When your child is struggling to learn, people will often say to you as a parent, find their strengths and it will fix everything, but it doesn’t quite work that way, because first, you have to find them.
The number one question I get from parents around this topic is; how do I help my child to find their strengths?
To answer this question, here are 3 ways for parents
to determine what their child’s strengths are.
- Look at what your child does in their spare time. What is it that they choose to do when there are no time constraints or pre-arranged activities organised for them. It might be playing outside, cooking, adventuring, watching movies, electronic games, sport, tinkering in a garage, a crafting activity, building with Lego, fishing, caring for animals or spending time with their friends. The activities that they choose, are generally what makes them happy. Things they feel they are good at.
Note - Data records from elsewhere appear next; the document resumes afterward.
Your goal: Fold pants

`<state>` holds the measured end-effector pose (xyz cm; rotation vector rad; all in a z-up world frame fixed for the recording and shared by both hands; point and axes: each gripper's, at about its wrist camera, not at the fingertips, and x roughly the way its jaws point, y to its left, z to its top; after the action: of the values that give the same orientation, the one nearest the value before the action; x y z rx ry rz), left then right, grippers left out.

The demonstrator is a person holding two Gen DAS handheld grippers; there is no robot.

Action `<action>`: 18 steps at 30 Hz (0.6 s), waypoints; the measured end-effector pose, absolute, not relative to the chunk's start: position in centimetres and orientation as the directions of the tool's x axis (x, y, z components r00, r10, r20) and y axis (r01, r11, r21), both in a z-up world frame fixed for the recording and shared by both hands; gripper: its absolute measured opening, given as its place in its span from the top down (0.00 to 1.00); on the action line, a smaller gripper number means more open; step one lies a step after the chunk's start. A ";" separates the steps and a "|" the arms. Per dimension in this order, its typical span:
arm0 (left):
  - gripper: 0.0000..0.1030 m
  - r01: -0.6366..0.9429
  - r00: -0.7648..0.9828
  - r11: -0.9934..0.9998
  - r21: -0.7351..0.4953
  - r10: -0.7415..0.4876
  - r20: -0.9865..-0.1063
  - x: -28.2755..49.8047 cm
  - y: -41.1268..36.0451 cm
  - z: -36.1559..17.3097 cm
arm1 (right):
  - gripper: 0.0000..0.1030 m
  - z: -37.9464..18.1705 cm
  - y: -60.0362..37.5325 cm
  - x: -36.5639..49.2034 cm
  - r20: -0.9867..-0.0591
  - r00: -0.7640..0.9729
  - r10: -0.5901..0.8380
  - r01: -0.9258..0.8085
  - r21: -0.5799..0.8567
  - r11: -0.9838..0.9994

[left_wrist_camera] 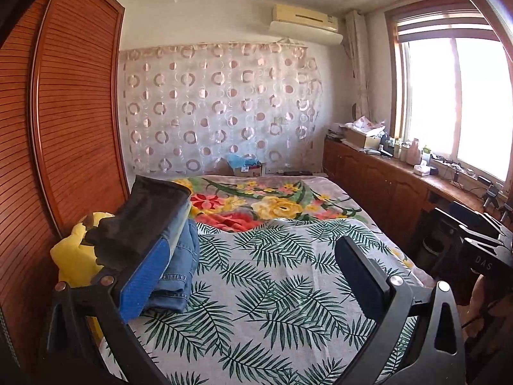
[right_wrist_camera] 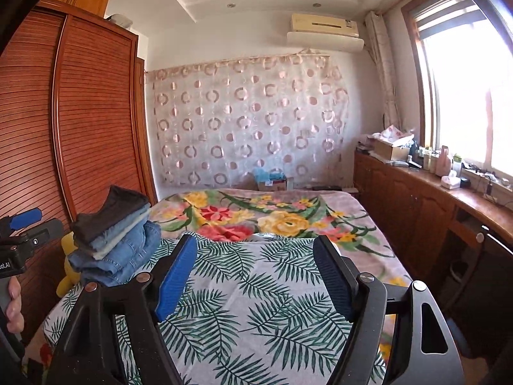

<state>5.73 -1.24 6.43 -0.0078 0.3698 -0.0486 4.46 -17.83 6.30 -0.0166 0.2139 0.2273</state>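
Nearby, folded pants (right_wrist_camera: 112, 240) beside wardrobe (right_wrist_camera: 93, 122).

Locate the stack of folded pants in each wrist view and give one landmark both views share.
Left wrist: the stack of folded pants is at lower left, right behind the left finger.
Right wrist: the stack is at left of centre, beyond the left finger, apart from it.
Shared landmark: the air conditioner high on the far wall.
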 end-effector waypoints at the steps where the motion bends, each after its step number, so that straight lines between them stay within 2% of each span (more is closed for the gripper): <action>1: 0.00 0.044 0.931 0.999 -0.017 -0.047 -0.362 5.8 -1.2 6.3 | 0.26 6.1 -17.8 4.4 -0.213 0.951 0.223 -0.227 0.007 0.974; 18: 0.00 0.036 0.927 0.999 -0.017 -0.040 -0.372 6.0 -1.0 6.0 | 0.26 6.4 -20.2 5.2 -0.222 0.947 0.232 -0.235 0.012 0.972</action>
<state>5.98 -0.97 5.97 -0.0098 0.3813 -0.0387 5.21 -20.20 6.36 -0.0151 0.2247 0.2378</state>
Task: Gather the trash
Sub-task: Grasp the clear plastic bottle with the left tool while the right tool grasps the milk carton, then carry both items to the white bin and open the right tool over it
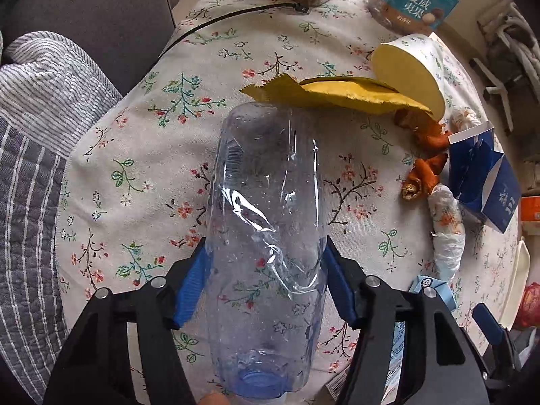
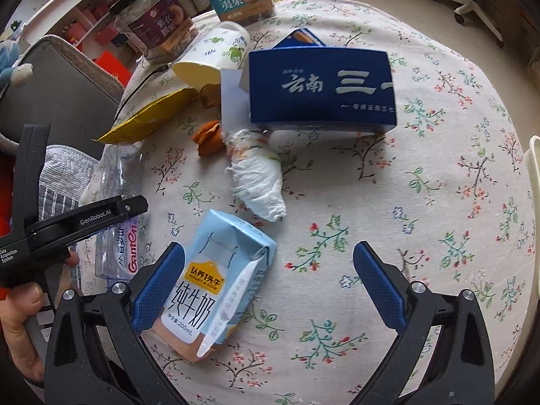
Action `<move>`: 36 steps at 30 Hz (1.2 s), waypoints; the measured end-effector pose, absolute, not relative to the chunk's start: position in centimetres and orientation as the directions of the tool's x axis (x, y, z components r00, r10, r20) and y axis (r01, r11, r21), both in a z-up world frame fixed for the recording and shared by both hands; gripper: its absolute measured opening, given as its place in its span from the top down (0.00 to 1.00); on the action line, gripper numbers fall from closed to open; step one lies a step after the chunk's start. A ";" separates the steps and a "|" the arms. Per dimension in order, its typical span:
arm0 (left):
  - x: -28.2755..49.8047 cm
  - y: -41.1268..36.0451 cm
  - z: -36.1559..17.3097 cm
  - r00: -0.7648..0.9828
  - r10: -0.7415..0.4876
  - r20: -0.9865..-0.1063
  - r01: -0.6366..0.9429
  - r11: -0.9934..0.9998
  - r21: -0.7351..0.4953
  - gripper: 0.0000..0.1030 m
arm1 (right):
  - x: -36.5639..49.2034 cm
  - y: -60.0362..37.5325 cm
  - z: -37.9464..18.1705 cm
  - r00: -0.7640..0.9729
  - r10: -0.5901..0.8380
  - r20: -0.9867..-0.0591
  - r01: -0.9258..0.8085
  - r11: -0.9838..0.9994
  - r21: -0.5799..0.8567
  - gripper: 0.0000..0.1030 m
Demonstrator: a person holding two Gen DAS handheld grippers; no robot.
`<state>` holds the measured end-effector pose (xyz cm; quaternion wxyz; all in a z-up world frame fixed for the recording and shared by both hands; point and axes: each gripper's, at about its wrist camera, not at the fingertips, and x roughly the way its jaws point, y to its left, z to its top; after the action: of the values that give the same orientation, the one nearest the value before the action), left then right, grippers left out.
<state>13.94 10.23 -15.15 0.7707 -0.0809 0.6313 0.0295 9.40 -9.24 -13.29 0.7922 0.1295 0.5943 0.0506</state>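
A clear, dented plastic bottle (image 1: 266, 175) lies on the floral tablecloth (image 1: 135, 155), cap end toward the camera. My left gripper (image 1: 266, 248) points down over it, its blue pads (image 1: 194, 287) pressed against both sides of the bottle. In the right wrist view a light blue milk carton (image 2: 216, 280) lies flat between the fingers of my right gripper (image 2: 270, 283). That gripper is open wide, and its left pad (image 2: 158, 287) is right at the carton's edge. The bottle (image 2: 118, 185) and the left gripper (image 2: 87, 219) show at that view's left.
More trash lies on the cloth: a crumpled tissue (image 2: 260, 175), orange peels (image 2: 209, 136), a yellow paper bag (image 1: 337, 96), a tipped paper cup (image 1: 408, 67) and a dark blue box (image 2: 320, 87). Snack jars (image 2: 158, 23) stand at the far edge. A striped quilt (image 1: 44, 108) lies left of the table.
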 end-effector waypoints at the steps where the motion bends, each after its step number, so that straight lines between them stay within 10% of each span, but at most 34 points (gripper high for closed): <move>1: 13.7 10.3 -14.9 0.209 -0.060 -0.976 -0.142 0.986 -0.091 0.39 | 9.5 -8.9 -13.5 0.278 0.238 -0.930 0.077 0.960 0.269 0.07; 15: 10.3 10.4 -6.5 0.441 -0.124 -0.889 -0.032 0.988 -0.153 0.39 | 10.3 -6.0 -16.1 0.246 0.241 -0.939 0.115 0.954 0.276 0.08; 20: 10.2 10.8 -6.6 0.459 -0.136 -0.878 -0.031 0.985 -0.169 0.39 | 10.0 -7.0 -15.4 0.265 0.278 -0.923 0.104 0.944 0.314 0.41; 36: 10.1 10.5 -5.0 0.548 -0.124 -0.827 -0.056 0.981 -0.185 0.39 | 9.4 -9.3 -7.7 0.536 0.213 -0.817 -0.030 0.972 0.234 0.48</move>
<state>10.08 10.45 -5.03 0.8747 -0.0948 0.4749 -0.0197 9.43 -9.30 -7.67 0.8712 0.0959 0.4763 0.0699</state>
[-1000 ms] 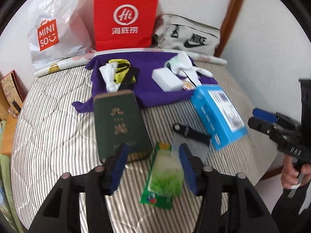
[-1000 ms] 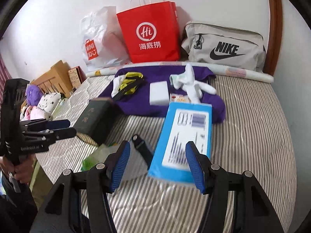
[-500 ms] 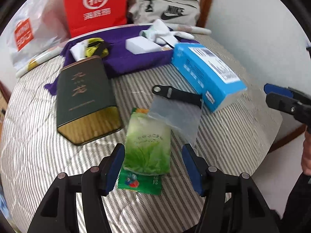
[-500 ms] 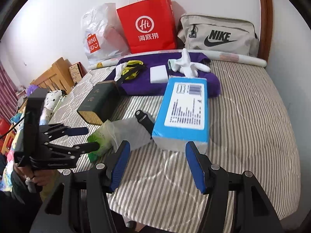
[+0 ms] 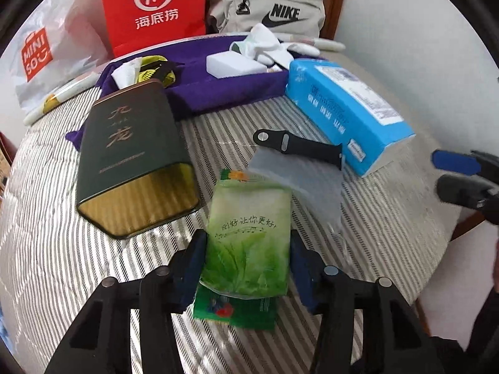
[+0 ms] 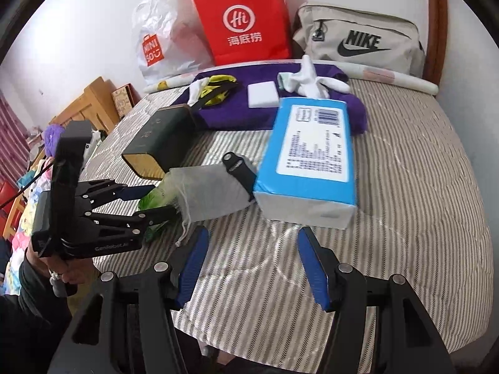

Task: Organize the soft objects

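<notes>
The left gripper (image 5: pixel 248 265) points down at the striped bed (image 5: pixel 62 249), and its jaws, which have just been closing, stand on either side of the green tissue pack (image 5: pixel 249 243); the blue pads sit right against the pack's long edges, yet the pack looks unsqueezed and flat on the bed, so I cannot tell if the grip has taken. In the right wrist view the same gripper (image 6: pixel 156 199) comes in from 9 o'clock, its fingers straddling the green pack (image 6: pixel 152 199), held by a hand (image 6: pixel 62 274) at 8 o'clock. A second green packet (image 5: pixel 234 311) peeks out from under the pack's near end. Just at 1 o'clock from the pack lies a grey drawstring pouch (image 5: pixel 299 177), with a black strap (image 5: pixel 299 148) across its far edge, touching the blue tissue box (image 5: pixel 346 112) farther toward 2 o'clock. At 10 o'clock from the pack lies a dark green tin (image 5: pixel 134 155) on its side. Beyond it, toward 12 o'clock, a purple cloth (image 5: pixel 218 90) carries a white sponge block (image 5: pixel 234 65), white socks (image 5: pixel 265 46) and a yellow-and-black bundle (image 5: pixel 152 68). Against the wall stand a red paper bag (image 5: pixel 152 9), a white plastic bag (image 5: pixel 46 53) and a grey Nike bag (image 5: pixel 268 9). The right gripper (image 6: pixel 252 265) hovers over bare bed just short of the tissue box (image 6: pixel 312 155), jaws apart with nothing between them.
</notes>
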Demonstrator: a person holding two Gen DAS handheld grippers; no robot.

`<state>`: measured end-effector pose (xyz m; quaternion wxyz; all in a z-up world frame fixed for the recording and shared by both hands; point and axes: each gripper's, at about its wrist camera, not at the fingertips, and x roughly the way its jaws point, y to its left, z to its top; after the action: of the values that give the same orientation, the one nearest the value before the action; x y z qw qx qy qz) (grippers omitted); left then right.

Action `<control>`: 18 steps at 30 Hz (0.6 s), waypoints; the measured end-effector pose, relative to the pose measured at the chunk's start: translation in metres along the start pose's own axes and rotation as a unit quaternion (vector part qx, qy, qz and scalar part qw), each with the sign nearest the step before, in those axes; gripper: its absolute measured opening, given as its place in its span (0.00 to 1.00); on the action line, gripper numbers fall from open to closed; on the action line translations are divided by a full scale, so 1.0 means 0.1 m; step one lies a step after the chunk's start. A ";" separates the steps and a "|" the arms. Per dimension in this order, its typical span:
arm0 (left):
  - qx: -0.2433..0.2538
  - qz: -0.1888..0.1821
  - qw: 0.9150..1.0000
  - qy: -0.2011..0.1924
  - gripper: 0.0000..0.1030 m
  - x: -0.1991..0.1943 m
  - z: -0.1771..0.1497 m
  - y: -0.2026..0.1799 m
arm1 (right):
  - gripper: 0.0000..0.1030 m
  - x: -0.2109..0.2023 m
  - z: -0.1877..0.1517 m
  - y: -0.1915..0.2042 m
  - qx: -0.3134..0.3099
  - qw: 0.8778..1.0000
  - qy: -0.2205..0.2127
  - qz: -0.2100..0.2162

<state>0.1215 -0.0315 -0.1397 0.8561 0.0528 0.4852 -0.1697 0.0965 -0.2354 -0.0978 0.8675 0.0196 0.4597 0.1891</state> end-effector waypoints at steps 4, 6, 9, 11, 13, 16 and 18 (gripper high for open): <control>-0.015 -0.002 1.000 -0.010 0.46 -0.21 -0.10 0.09 | 0.57 0.05 0.03 0.15 -0.023 1.000 0.002 0.007; -0.017 0.004 1.000 -0.015 0.46 -0.31 -0.16 0.12 | 0.57 0.10 0.07 0.25 -0.042 0.999 0.003 0.007; -0.032 0.021 0.999 -0.022 0.46 -0.40 -0.23 0.24 | 0.57 0.20 0.13 0.37 -0.066 0.998 0.005 0.009; -0.048 0.026 0.998 -0.024 0.46 -0.43 -0.26 0.34 | 0.57 0.29 0.18 0.44 -0.082 0.997 0.004 0.005; -0.062 0.031 0.997 -0.029 0.46 -0.45 -0.28 0.45 | 0.53 0.41 0.27 0.53 -0.103 0.995 0.011 -0.011; -0.076 0.024 0.996 -0.034 0.46 -0.46 -0.29 0.57 | 0.40 0.58 0.38 0.61 -0.130 0.991 0.021 -0.029; -0.083 0.013 0.996 -0.035 0.46 -0.45 -0.29 0.63 | 0.36 0.72 0.48 0.64 -0.144 0.989 0.031 -0.031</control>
<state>0.0980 0.0460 -0.1212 0.8761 -0.0184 0.4669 -0.1191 0.1511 -0.1442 -0.1136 0.8519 -0.1254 0.4548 0.2272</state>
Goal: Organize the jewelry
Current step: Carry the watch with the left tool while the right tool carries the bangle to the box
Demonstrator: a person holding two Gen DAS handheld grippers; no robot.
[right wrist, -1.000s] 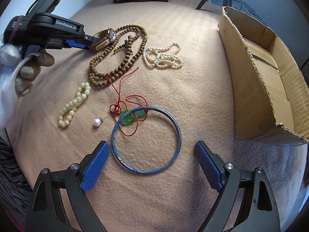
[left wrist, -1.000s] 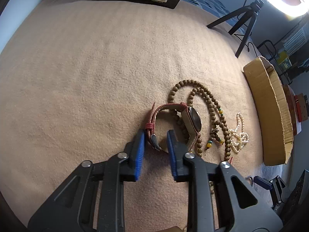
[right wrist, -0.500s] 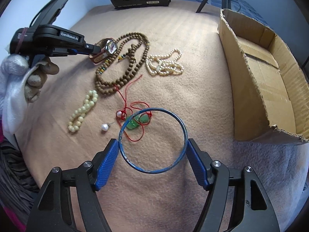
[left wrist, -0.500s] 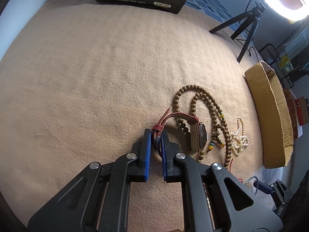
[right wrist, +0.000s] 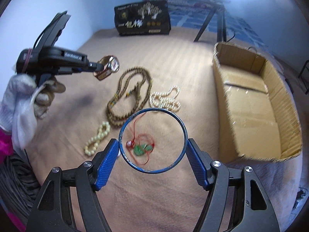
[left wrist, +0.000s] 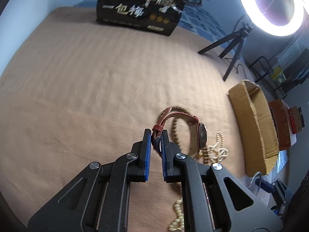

- Ask other people what they feel your child excels at. These people might include their class teacher, the sports teacher, music teacher, before or after school caregivers, a club leader or someone who is in regular contact with your child. Sometimes people from outside your family will see your child in a different light and can provide you with ideas and areas to investigate.
- Start encouraging your child to venture outside their comfort zone to try new things. These are activities they wouldn’t normally choose to try on their own, but with your support, your schools’ support or the family or close friends being involved, they will give it a go. It might be camping, a new sport, learning a musical instrument, hiking, giving a speech at a birthday party, writing a piece of poetry, helping out in an aged care facility… the possibilities are endless.
As a carer, it is important to make your child feel confident and supported to have a go as you gently push them to try new things.
So just to recap the three ways you can use to identify your child’s strengths;
- Watch what they like to do in their spare time.
- Ask the people around them what they think your child is good at.
- Push them outside their comfort zone to try a variety of life experiences and see what comes of it.